22 Oktober 1945, penjajah ingin kembali menancapkan kakinya di bumi pertiwi ini. Dan ulama besar, pendiri NU KH Hasyim Asy'ari bersama ulama di Jawa dan Madura mengeluarkan maklumat resolusi jihad.
Nah, ini tentunya cuplikan sekilas tentang latar belakang hari santri itu sendiri. Yang ingin saya katakan, adalah bagaimana santri hari ini mengejewantahkan pesan moral tertulis resolusi jihad tersebut.
Santri, termasuk juga para senior dan guru atau mahasantri, harus melihat ini dalam arti luas. Ya, menulis. Setidaknya, momen hari santri ini ada buku sejarah ulama di lingkungan santri itu sendiri yang diedarkan.
Ini, penting mengingat soal keintelektualan santri itu sendiri. Ya, para ulama dulu, khusus di Jawa telah mampu membuat sesuatu, sehingga hari ini dijadikan sebagai rujukan dalam ketetapan sejarah hari santri nasional.
Khusus di Minangkabau, adalah daerah yang kaya akan ulama dan intelektual Islam, yang awalnya adalah santri dulunya.

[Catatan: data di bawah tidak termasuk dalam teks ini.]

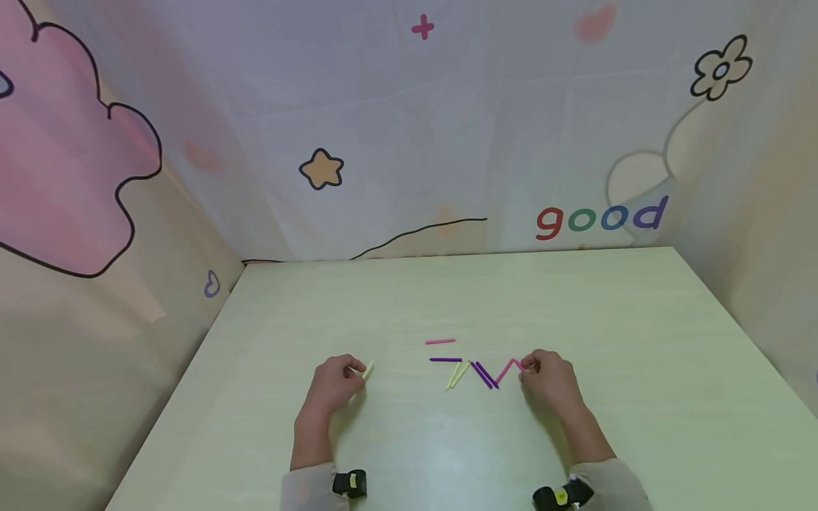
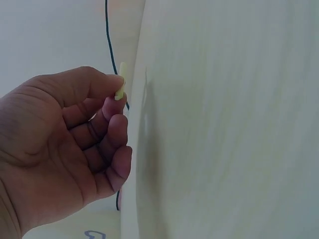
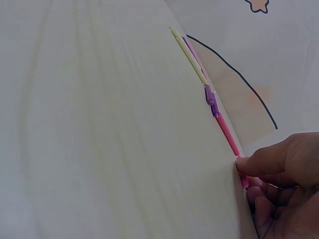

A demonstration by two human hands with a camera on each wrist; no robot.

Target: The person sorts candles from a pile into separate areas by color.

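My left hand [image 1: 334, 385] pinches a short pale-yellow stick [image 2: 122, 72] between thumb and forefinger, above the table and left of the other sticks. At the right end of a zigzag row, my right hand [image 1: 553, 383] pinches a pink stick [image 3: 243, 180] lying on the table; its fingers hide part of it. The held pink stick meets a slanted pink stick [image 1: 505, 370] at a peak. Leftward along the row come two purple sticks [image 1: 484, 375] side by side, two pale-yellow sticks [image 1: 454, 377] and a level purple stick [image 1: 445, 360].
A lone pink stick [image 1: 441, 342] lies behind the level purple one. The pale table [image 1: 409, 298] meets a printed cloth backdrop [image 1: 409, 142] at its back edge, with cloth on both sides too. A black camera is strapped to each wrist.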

Nah, ini penting kita kembangkan, Deni untuk kelangsungan garis perjuangan ulama itu sendiri.
Sekedar menyebut nama. Para ulama di Padang Pariaman yang cukup gigih berjuang dalam menyebarkan ilmu di tengah negara ini masih bayi, atau belum merdeka.
Kita mungkin dapat cerita kontroversi seorang Tuanku Shaliah, yang banyak melahirkan kebijakan yang di luar nalar orang biasa.
Ulama saufi ini patut kita tulis, karena banyak cerita dari mulut ke mulut dari orang yang pernah bersentuhan dengan dua dulunya.
Begitu juga cerita dia menghormati kawannya yang ulama, dalam soal mandi di sungai. Dia tidak mau mandi di atas, karena menurut mata hatinya ada ulama yang sedang mandi pula di bagian bawahnya.
Ini kisah antara Tuanku Shaliah dengan Tuanku Bagindo Lubuak Pua. Tuanku Shaliah di Sungai Sariak, bagian atas Lubuak Pua, sama-sama menjadikan Sungai Batang Mangoi untuk tempat mandi dalam keseharian.
Bagi Tuanku Shaliah, kalau diteruskan mandi terasa kurang adab namanya. Begitu dia menjaga adab sesama ulama, pewaris para nabi tentunya.
Belum lagi cerita lainnya, yang sangat banyak. Termasuk cerita fotonya yang dipajang di hampir setiap rumah makan Padang di luar daerah Sumbar, ini juga cerita yang sangat beragam menurut penuturan pemilik kedai nasi itu.